◆ **Task to carry out**
Copy every line of the data exactly, leaving nothing out.

━━━━━━━━

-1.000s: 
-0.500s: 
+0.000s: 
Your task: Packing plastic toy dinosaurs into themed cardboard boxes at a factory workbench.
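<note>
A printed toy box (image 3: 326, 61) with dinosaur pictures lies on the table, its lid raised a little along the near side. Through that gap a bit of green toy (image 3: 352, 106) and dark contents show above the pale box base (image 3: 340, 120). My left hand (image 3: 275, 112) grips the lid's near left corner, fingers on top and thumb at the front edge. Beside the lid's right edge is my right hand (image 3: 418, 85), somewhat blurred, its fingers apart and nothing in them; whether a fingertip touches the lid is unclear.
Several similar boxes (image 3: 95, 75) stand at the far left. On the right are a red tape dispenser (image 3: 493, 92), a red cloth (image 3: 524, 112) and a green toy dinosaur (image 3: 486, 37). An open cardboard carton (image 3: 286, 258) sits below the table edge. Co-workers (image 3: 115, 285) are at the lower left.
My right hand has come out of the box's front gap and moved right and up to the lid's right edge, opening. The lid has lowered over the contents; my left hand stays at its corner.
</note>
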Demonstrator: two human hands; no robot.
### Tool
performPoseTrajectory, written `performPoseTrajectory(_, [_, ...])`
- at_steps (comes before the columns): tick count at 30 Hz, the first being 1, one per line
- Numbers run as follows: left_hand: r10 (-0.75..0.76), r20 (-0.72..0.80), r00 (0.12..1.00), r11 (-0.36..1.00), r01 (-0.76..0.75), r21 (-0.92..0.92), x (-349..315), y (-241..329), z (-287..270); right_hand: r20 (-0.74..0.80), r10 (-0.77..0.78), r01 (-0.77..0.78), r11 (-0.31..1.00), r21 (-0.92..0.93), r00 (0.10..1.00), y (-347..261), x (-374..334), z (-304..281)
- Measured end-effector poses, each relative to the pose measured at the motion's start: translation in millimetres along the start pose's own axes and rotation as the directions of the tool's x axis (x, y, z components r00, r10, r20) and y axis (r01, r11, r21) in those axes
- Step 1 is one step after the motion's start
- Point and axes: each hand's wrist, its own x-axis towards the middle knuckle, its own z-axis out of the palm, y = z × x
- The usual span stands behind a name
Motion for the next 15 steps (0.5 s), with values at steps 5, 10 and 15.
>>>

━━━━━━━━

◆ **Written reply**
-1.000s: 
-0.500s: 
+0.000s: 
Your task: Packing plastic toy dinosaurs into themed cardboard boxes at a factory workbench.
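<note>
A printed toy box (image 3: 326, 61) with dinosaur pictures lies on the table, its lid raised a little along the near side. Through that gap a bit of green toy (image 3: 352, 106) and dark contents show above the pale box base (image 3: 340, 120). My left hand (image 3: 275, 112) grips the lid's near left corner, fingers on top and thumb at the front edge. Beside the lid's right edge is my right hand (image 3: 418, 85), somewhat blurred, its fingers apart and nothing in them; whether a fingertip touches the lid is unclear.
Several similar boxes (image 3: 95, 75) stand at the far left. On the right are a red tape dispenser (image 3: 493, 92), a red cloth (image 3: 524, 112) and a green toy dinosaur (image 3: 486, 37). An open cardboard carton (image 3: 286, 258) sits below the table edge. Co-workers (image 3: 115, 285) are at the lower left.
My right hand has come out of the box's front gap and moved right and up to the lid's right edge, opening. The lid has lowered over the contents; my left hand stays at its corner.
</note>
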Demonstrator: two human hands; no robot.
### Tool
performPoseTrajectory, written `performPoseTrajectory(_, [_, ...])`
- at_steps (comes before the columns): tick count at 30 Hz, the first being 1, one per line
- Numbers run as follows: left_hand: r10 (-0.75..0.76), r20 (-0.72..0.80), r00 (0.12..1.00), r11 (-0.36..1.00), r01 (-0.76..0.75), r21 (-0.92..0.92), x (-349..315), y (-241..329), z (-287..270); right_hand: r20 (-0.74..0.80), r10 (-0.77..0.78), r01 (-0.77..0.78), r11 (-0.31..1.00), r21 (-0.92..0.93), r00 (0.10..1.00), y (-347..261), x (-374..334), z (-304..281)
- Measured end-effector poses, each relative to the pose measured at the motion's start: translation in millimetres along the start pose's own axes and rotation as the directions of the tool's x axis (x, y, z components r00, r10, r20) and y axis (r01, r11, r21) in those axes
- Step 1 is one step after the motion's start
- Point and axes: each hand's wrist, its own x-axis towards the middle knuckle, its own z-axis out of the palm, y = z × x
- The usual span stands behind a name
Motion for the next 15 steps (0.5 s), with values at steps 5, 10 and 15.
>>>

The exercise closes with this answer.